InetAddress API extension

Sergey Chernyshev serge.chernyshev at bell-sw.com
Fri Mar 29 02:53:26 UTC 2024


Hi David,
Thank you for your comments.

Am 28.03.24 um 21:09 schrieb David Lloyd:
>
>     I would like to propose a PR to extend the InetAddress API in JDK
>     23, namely to provide interface to constructing InetAddress
>     objects from literal addresses in POSIX/BSD form (please see the
>     discussion [1]), to the Apps that need to mimic the behavior of
>     POSIX network APIs (|inet_addr|) used by standard network
>     utilities such as netcat/curl/wget and the majority of web
>     browsers. At present time, there's no way to construct
>     |InetAddress| object from such literal addresses because the new
>     API |InetAddress.ofLiteral()| and |Inet4Address.ofLiteral()| will
>     consume an octal address and successfully parse it as decimal,
>     ignoring the octal prefix. Hence, the resulting object will point
>     to a different IP address than it is expected to point to. There's
>     also no direct way to create an InetAddress from a literal address
>     with hexadecimal segments, although this can be the case in
>     certain systems.
>
> Would this proposal be unique to IPv4 addresses, or is there an 
> equivalent for IPv6? (I would suspect that there isn't, given that the 
> parsing rules for IPv6 are a bit more well-defined...)
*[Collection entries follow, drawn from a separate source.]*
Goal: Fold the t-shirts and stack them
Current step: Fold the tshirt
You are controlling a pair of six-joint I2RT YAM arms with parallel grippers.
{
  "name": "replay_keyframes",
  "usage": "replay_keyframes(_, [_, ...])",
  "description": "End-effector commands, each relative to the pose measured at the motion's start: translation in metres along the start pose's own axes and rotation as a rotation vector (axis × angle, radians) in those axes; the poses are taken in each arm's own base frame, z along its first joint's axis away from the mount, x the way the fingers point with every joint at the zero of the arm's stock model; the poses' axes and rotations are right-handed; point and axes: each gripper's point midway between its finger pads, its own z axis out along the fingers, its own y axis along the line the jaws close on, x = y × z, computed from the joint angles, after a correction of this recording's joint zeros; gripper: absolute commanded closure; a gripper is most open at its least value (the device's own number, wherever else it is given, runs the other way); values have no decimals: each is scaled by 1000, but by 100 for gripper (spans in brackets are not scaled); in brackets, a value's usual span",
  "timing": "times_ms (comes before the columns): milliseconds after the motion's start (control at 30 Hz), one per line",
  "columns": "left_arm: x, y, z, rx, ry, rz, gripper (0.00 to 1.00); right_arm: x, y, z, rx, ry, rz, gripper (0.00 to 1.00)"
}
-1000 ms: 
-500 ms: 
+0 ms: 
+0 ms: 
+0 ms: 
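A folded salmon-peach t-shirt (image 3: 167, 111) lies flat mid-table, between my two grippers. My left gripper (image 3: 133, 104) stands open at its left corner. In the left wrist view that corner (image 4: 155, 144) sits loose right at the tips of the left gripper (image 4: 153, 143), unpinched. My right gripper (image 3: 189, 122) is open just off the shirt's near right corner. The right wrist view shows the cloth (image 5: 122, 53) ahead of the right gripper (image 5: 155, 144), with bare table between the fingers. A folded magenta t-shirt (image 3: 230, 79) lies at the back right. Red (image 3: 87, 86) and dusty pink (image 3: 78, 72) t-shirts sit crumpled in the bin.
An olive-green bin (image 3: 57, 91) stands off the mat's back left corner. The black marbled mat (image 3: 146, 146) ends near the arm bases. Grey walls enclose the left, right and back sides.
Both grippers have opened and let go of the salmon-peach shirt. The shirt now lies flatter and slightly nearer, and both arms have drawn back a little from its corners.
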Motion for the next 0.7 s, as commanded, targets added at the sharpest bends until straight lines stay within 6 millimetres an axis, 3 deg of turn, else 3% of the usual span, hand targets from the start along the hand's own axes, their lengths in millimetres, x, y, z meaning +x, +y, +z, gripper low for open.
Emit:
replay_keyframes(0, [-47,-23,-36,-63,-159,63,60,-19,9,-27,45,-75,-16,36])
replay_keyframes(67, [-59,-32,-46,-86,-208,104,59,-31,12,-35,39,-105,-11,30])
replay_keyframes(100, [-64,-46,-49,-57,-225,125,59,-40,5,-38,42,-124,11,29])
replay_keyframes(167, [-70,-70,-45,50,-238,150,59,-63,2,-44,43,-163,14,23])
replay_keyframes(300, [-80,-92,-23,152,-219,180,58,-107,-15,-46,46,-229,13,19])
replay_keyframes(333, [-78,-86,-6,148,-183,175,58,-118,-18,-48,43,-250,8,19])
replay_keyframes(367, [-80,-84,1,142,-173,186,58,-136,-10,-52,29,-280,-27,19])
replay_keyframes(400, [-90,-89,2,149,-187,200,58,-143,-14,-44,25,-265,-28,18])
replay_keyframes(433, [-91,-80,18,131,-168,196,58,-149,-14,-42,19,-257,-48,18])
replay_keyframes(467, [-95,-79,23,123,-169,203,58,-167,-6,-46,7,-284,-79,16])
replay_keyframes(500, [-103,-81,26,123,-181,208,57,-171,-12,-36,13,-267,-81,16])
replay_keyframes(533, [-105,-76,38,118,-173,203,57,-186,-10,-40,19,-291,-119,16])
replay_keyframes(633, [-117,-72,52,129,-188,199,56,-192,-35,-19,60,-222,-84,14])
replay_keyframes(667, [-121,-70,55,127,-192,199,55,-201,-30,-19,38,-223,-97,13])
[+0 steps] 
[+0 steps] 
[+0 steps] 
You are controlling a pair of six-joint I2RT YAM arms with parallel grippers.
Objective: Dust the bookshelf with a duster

Yes this is IPv4 specific.

>     It is suggested to add a new factory method such as
>     |.ofPosixLiteral()| to |Inet4Address| class to fill this gap. This
>     won't introduce ambiguity into the API and won't break the long
>     standing behavior. As a new method, it will not affect Java
>     utilities such as HttpClient, nor the existing Java applications.
>     At the same time, the new method will help dealing with confusion
>     between BSD and Java standards.
>
>
> I would suggest normatively calling this behavior "POSIX standard" 
> parsing (not BSD or POSIX/BSD), since it (at least nominally) comes 
> from a standards body [1]. Bear in mind that `inet_pton` follows 
> different rules though [2]. RFC 6943 [3] has a bit more to say about 
> so called "loose" vs "strict" IP address parsing rules.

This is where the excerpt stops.